The music cuts off sharply. Matthew opens his eyes and looks across the room to see Clayton outlined in the dim light of the gas lamps, hands pressed against the guitar strings with his eyes bright in the night. “How long you been awake?” he asks, a bit too sharp.

Matthew sits up carefully, wincing as he does. “Only a couple songs. I didn’t know you played.”

“I don’t.” Matthew raises an eyebrow and Clayton scowls. “Much_._” He sets the guitar down and crosses the room to Matthew’s side. “How you feelin’?”

“Better,” Matthew says, mostly truthful. A realisation occurs to him and he blinks. “I don’t remember getting on this bed. I must have been more out of it than I recall.”

“You’re also heavier than you look,” Clayton mutters.

Matthew’s eyebrows furrow. “You brought me over here?”

“You didn’t float.” Clayton meets Matthew’s gaze with a look that’s half challenging, half defensive, as if daring him to question the kindness. It’s a baffling reaction, but- well. Clayton tends to be a bit of a baffling person.

Matthew nods instead of asking. “Thank you. That was mighty kind.”

“Don’t mention it.” Clayton turns away, and before Matthew can think twice about it he grabs his wrist as if to hold him in place. Clayton stiffens, and Matthew realises a moment too slow that neither of them are wearing their gloves and the gunslinger’s skin is hot against his. He lets go with an apology already tripping off his tongue, but Clayton beats him to a reply. “You’re fuckin’ freezing.”

Matthew blinks. “I’m…sorry?”

Clayton rolls his eyes and seems to contemplate for a moment. Then he sighs. “Scoot.”

“What?”

“_Scoot._”

Still confused, Matthew does as he’s told. As soon as there’s room, Clayton sits on the edge of the bed and removes both guns from their holsters, tucks one under the pillow and leaves the other on the nightstand. Matthew watches him in confusion, only starting to process what’s happening when Clayton swings his legs up onto the bed, then freezes in place like he doesn’t quite know what to do with himself now that he’s gotten this far. The bed isn’t big, certainly not when one of the people in it is as large as Matthew is. There won’t be much room, no matter how they swing it.

Matthew inches over further and lays down on his side. “It’ll hold us, Clay. Come on.” He stretches out an arm in invitation, and for a long moment Clayton stares at the offending appendage like it’s a snake about to bite him. Then he seems to brace himself, sits his hat on the side table over his gun, and lays down beside Matthew.
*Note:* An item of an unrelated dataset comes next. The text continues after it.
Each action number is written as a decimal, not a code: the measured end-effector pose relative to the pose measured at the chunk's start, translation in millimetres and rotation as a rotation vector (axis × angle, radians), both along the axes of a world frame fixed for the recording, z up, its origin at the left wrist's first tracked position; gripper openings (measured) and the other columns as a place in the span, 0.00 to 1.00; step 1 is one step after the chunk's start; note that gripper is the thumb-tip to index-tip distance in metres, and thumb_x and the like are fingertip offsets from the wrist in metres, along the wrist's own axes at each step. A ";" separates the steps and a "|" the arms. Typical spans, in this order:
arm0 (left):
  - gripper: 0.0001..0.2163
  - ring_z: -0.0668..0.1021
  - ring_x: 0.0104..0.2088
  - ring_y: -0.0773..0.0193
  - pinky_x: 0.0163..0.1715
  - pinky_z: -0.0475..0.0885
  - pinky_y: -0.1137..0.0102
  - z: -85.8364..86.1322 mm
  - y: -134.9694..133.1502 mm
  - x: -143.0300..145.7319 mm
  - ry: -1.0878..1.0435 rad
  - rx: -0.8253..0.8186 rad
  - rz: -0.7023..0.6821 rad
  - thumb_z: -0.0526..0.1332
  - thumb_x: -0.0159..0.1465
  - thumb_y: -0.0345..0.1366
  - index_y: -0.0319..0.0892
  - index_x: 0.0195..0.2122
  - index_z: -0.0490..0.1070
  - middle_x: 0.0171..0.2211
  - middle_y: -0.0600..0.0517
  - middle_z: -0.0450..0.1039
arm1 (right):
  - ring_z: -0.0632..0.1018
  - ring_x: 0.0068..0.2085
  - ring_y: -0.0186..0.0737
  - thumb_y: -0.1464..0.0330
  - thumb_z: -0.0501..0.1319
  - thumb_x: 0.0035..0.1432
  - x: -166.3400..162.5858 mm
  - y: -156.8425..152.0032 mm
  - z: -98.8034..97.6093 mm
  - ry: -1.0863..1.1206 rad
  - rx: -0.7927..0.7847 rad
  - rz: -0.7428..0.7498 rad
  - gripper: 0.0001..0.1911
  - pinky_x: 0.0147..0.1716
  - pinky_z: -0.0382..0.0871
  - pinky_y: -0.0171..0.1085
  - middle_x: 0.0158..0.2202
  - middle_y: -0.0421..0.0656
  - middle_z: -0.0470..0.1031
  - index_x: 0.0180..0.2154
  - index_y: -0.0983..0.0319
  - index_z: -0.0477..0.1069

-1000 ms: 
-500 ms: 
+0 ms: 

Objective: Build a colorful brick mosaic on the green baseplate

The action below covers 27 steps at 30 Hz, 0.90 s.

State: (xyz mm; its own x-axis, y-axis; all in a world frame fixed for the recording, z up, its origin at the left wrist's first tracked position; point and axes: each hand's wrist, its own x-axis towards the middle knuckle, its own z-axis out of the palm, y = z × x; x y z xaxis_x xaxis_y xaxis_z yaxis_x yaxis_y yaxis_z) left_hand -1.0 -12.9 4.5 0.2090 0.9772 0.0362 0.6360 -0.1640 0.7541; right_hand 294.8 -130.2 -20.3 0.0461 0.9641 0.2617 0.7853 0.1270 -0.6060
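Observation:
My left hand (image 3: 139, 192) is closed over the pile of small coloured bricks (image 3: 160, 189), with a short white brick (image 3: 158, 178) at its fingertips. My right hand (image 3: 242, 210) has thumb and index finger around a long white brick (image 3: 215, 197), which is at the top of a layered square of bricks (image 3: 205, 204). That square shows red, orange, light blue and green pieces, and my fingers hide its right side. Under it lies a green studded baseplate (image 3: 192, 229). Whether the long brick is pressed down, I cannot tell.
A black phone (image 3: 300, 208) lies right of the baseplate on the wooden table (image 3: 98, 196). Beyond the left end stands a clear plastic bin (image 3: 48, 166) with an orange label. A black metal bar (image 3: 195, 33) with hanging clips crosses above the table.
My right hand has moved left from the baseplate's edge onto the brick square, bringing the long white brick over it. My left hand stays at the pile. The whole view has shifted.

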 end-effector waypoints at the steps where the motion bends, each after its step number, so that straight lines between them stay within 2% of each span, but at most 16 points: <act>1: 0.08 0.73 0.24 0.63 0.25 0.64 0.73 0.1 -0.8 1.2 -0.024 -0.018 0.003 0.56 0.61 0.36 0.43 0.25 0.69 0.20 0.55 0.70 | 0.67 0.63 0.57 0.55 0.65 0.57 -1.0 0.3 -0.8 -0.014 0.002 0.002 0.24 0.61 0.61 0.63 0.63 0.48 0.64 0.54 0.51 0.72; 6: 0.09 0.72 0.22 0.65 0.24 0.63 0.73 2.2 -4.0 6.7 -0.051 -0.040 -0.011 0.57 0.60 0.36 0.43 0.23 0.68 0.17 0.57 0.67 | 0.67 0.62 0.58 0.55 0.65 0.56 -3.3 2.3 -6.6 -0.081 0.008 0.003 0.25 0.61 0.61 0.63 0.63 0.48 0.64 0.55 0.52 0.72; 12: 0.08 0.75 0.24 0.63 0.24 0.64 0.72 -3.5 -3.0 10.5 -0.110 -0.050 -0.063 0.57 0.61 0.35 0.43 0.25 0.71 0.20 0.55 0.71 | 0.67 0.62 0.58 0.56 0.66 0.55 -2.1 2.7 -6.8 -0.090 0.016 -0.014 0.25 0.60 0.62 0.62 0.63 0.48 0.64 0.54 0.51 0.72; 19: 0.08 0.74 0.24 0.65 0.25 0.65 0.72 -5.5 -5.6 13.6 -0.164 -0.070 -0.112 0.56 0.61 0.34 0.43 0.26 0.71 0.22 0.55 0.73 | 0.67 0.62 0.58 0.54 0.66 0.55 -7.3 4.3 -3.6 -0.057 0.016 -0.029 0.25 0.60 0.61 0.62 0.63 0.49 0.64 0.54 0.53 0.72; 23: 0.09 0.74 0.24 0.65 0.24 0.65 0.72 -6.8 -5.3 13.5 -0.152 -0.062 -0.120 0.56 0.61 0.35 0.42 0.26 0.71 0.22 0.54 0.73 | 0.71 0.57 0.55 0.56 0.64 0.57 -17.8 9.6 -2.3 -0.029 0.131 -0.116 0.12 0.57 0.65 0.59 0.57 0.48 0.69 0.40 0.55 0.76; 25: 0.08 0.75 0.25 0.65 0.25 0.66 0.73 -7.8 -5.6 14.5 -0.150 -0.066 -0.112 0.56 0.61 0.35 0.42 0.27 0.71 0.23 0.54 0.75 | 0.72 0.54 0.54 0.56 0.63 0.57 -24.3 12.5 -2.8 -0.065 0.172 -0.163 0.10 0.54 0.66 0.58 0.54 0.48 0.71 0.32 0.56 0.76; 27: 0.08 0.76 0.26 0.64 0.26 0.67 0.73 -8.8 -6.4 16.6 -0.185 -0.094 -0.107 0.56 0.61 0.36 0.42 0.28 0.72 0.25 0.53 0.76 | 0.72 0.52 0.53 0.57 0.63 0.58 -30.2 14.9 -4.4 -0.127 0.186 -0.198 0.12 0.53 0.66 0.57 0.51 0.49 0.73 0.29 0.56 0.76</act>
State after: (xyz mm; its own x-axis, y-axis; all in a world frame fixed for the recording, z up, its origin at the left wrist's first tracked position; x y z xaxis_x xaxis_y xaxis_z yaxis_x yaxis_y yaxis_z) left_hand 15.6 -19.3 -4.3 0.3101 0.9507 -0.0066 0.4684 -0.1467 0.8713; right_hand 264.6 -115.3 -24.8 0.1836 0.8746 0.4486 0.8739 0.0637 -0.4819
The only light in the room comes from the moon through the window. It cast shadows even in the darkness, highlights the valleys of the worry lines around Clayton’s mouth. This close, Matthew can see there’s a lot of them, enough to match up smoothly with all the silent dread he sees sometimes in Clayton’s eyes. For a moment they stare in silence, and then Matthew laughs, a lightheaded thing he blames almost entirely on his earlier blood loss. “I must confess, I’ve not really done this before. Not in this sort of predicament, anyway.”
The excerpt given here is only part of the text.